Coral reefs in the western Indian Ocean are at risk of extinction by 2070 due to warming temperatures and overfishing, according to a new study.
A roughly 12,000 sq km expanse of coral reefs stretching down the eastern coastline of Africa and around Madagascar is facing ecosystem collapse, threatening a range of species and the livelihoods of over a million people who work in the fishing and tourism industries. These reefs make up around 5% of the planet’s total coral reef area.
“When an ecosystem collapses, we might still see individual fish or corals but the whole system is no longer effective in supporting either marine biodiversity or communities who are dependent on it,” said David Obura, a Kenyan marine ecologist at CORDIO East Africa and lead author of the study.
Published in the journal Nature Sustainability, the study found warming temperatures to be the main driver, especially in the region’s island nations like the Seychelles, while unsustainable fishing practices were the main culprit near the mainland.

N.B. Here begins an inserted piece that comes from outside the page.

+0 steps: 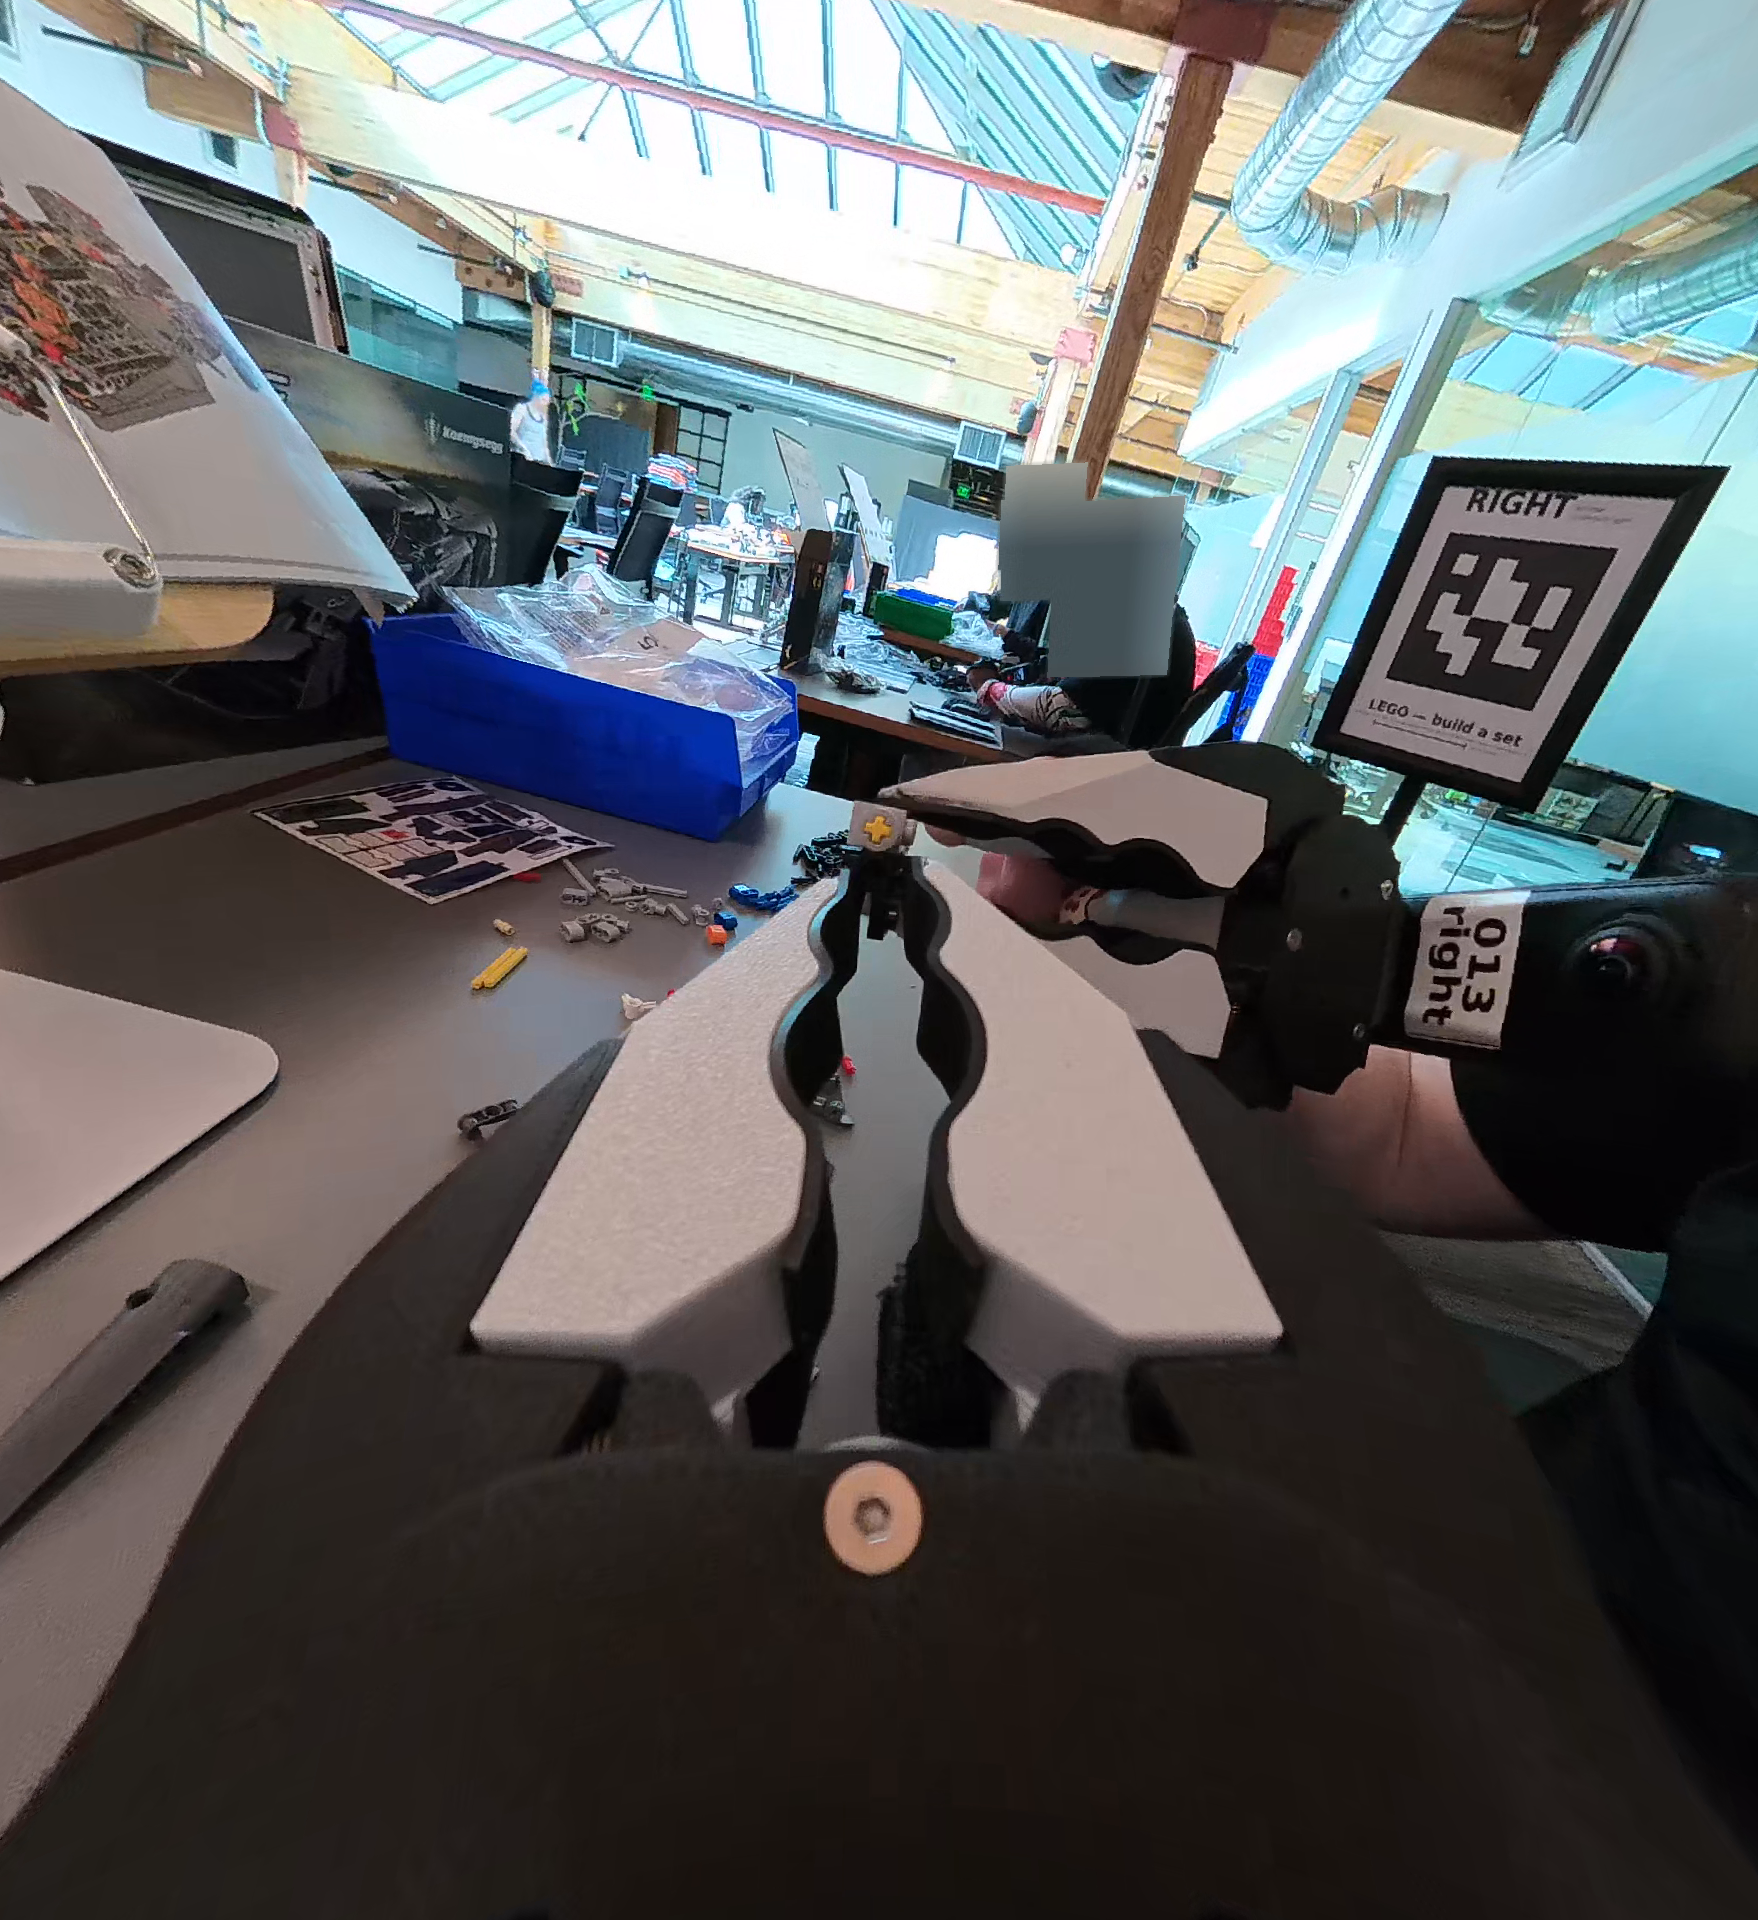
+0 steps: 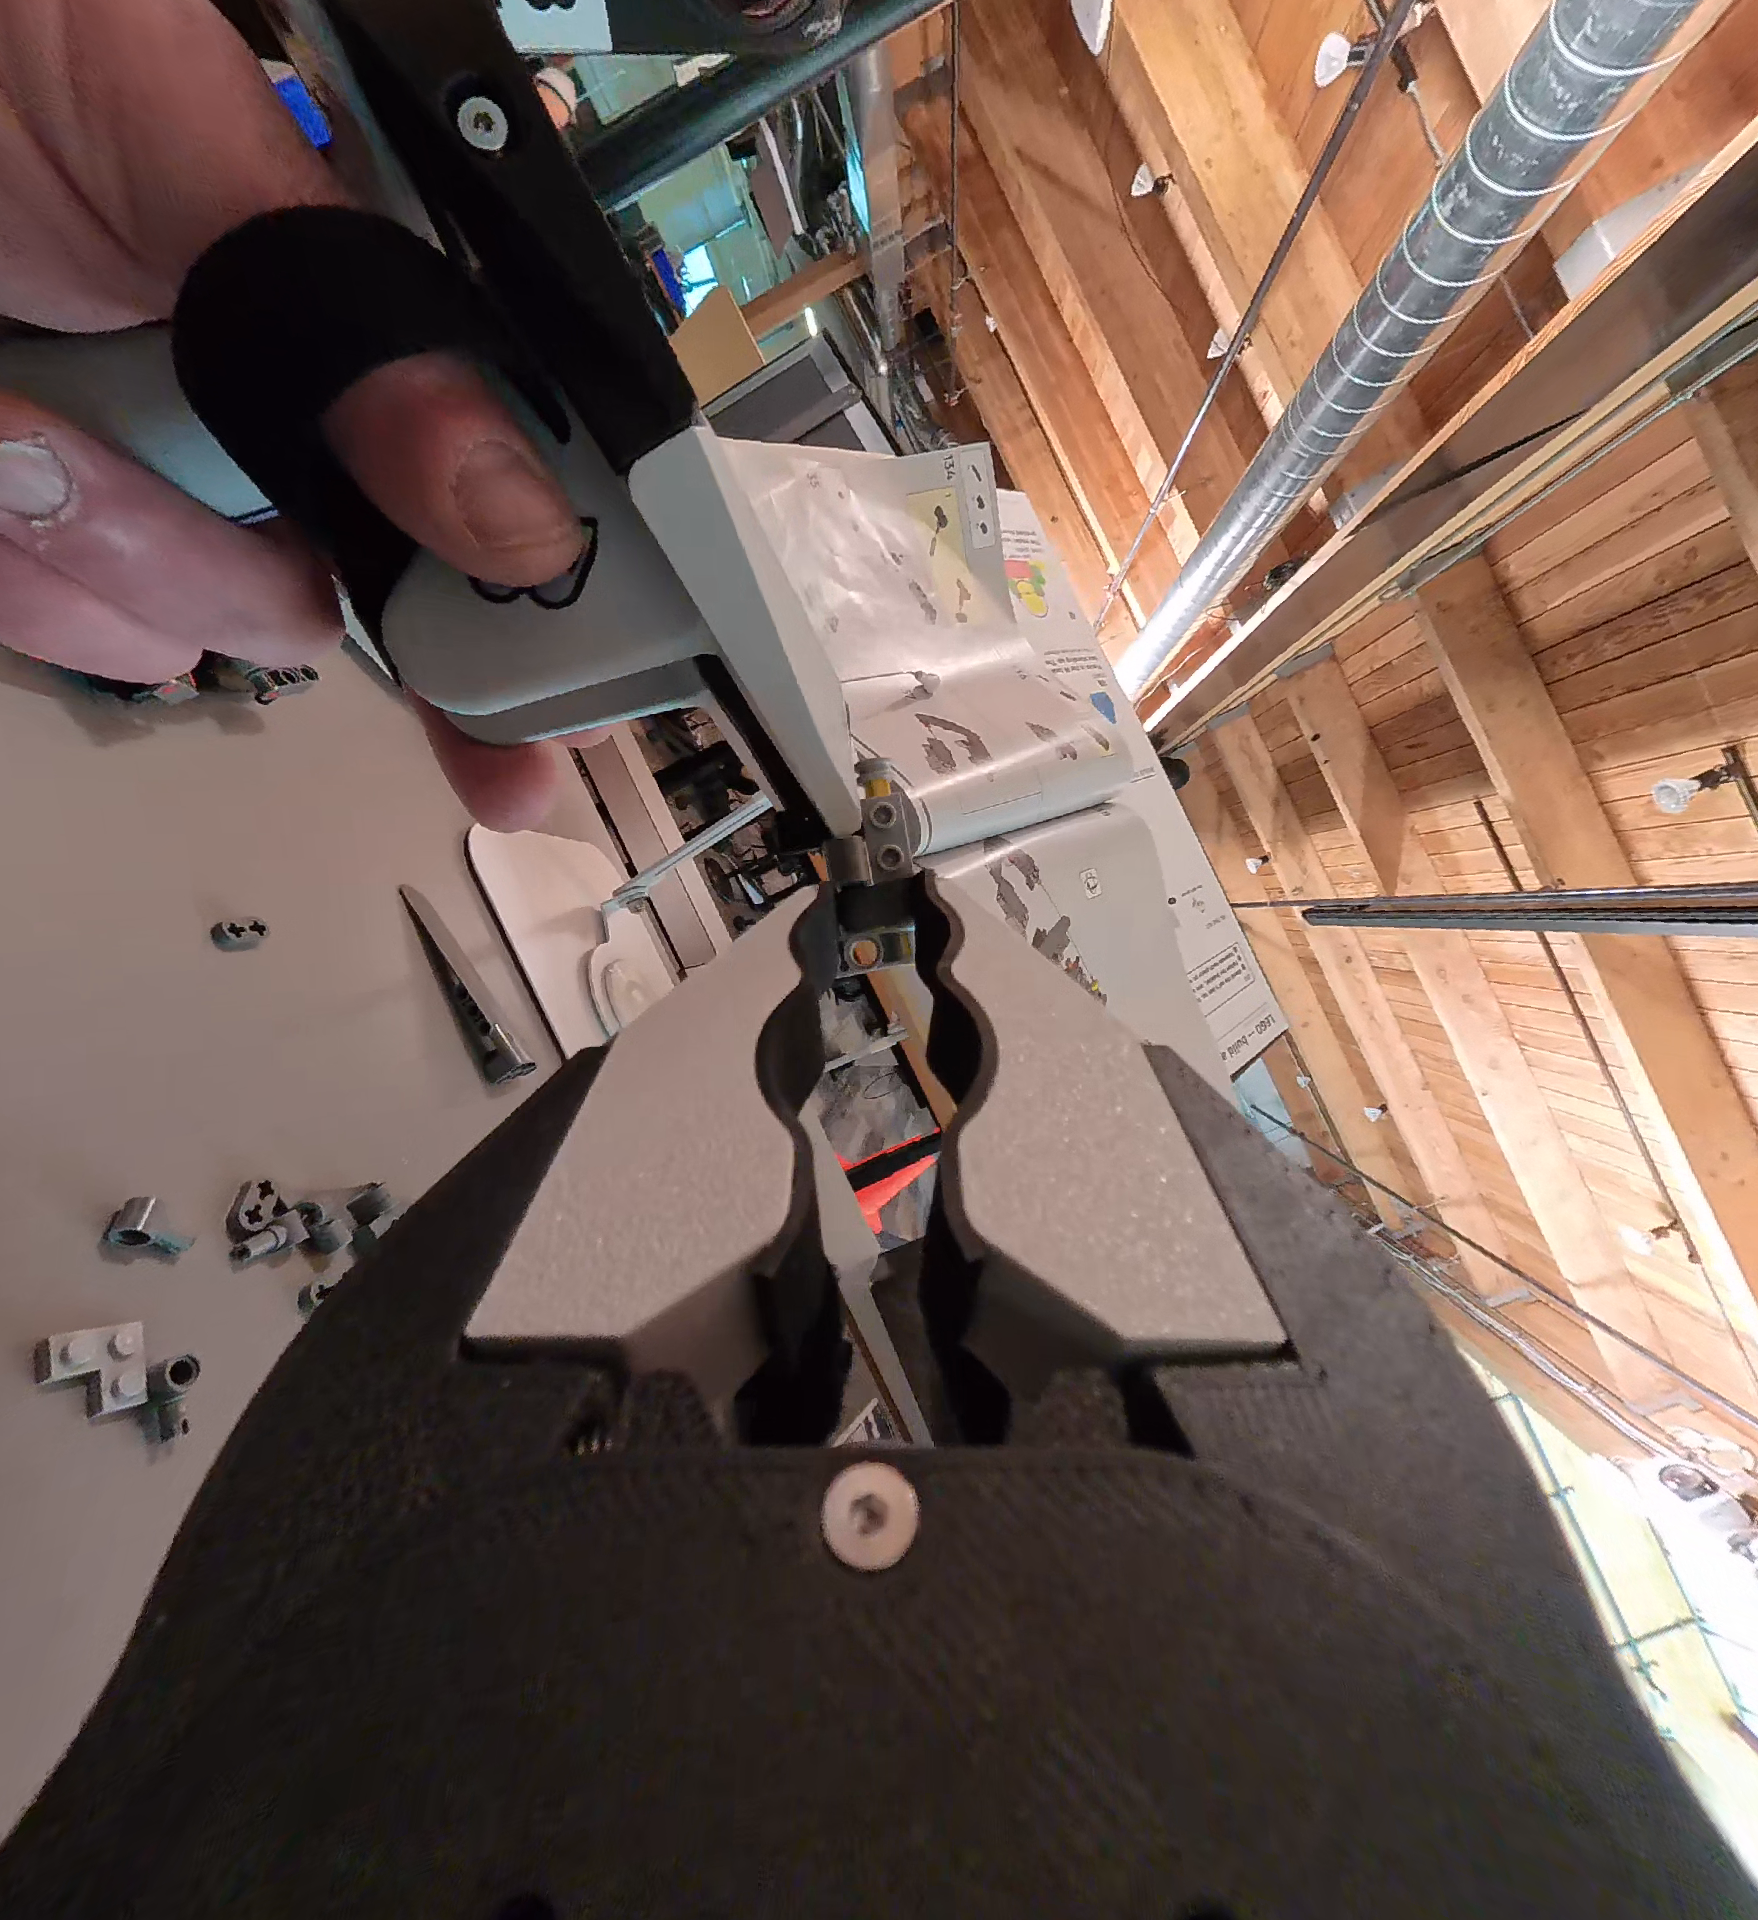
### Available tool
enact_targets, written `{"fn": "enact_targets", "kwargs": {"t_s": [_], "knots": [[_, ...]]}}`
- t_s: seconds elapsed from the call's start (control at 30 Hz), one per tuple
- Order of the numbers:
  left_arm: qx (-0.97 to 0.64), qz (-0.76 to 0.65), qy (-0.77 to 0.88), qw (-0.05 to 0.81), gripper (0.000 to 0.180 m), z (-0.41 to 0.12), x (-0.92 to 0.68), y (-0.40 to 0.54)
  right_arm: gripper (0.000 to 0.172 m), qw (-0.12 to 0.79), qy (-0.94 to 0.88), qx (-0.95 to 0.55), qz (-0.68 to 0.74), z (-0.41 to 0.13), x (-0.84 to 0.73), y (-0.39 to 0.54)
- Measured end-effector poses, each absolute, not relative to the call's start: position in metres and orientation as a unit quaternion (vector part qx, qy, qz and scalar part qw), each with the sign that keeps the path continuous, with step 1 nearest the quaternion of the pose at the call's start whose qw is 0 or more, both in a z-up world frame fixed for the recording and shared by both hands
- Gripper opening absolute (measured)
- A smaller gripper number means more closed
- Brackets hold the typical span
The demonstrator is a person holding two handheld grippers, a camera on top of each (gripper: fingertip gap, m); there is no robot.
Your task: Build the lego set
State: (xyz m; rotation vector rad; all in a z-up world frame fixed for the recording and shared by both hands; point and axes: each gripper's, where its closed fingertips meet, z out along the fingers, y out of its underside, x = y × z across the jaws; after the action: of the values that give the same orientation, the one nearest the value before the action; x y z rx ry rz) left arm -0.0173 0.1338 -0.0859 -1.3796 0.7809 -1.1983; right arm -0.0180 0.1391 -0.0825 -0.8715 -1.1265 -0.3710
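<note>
Both grippers meet above the grey table (image 1: 231,987) on one small brick assembly. My left gripper (image 1: 880,883) is shut on the assembly's black part (image 1: 883,899). Just above its tips sits a grey connector (image 1: 880,828) with a yellow cross axle end. My right gripper (image 1: 906,821) comes in from the right and reaches that connector. In the right wrist view, my right gripper (image 2: 867,935) is shut on the grey connector with the yellow axle (image 2: 867,951). A two-hole grey piece (image 2: 893,831) sticks out beyond it, next to the left gripper's fingertip (image 2: 833,810).
A blue bin (image 1: 563,717) with plastic bags stands behind a sticker sheet (image 1: 428,836). Loose grey pieces (image 1: 615,904) and yellow axles (image 1: 499,966) lie on the table. An instruction booklet on a stand (image 1: 75,416) is at left, a framed marker sign (image 1: 1509,623) at right. A long grey beam (image 1: 75,1403) lies nearby. The tips of both grippers are at nearly the same place.
</note>
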Motion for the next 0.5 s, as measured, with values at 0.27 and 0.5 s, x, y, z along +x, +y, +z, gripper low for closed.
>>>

Mass bleaching events and marine heatwaves have wiped out 14% of the planet’s coral reefs between 2009 and 2018, according to the Global Coral Reef Monitoring Network. Oceans absorb excess greenhouse gas emissions and their surfaces have warmed by a global average of 0.13 degrees Celsius every decade for the past 100 years, according to the U.S. National Oceanic and Atmospheric Association.
Environmentalists have called for governments around the world to step up marine protection and abolish subsidies for the fishing industry, which they say have depleted wild fish stocks and pushed marine ecosystems to the brink of collapse.
Gabriel Grimsditch, marine ecosystem expert at the United Nations Environment Programme, said: “Apart from urgently cutting carbon emissions, humans can design a network of effective and equitable marine protected areas or locally managed marine areas to protect coral reefs.”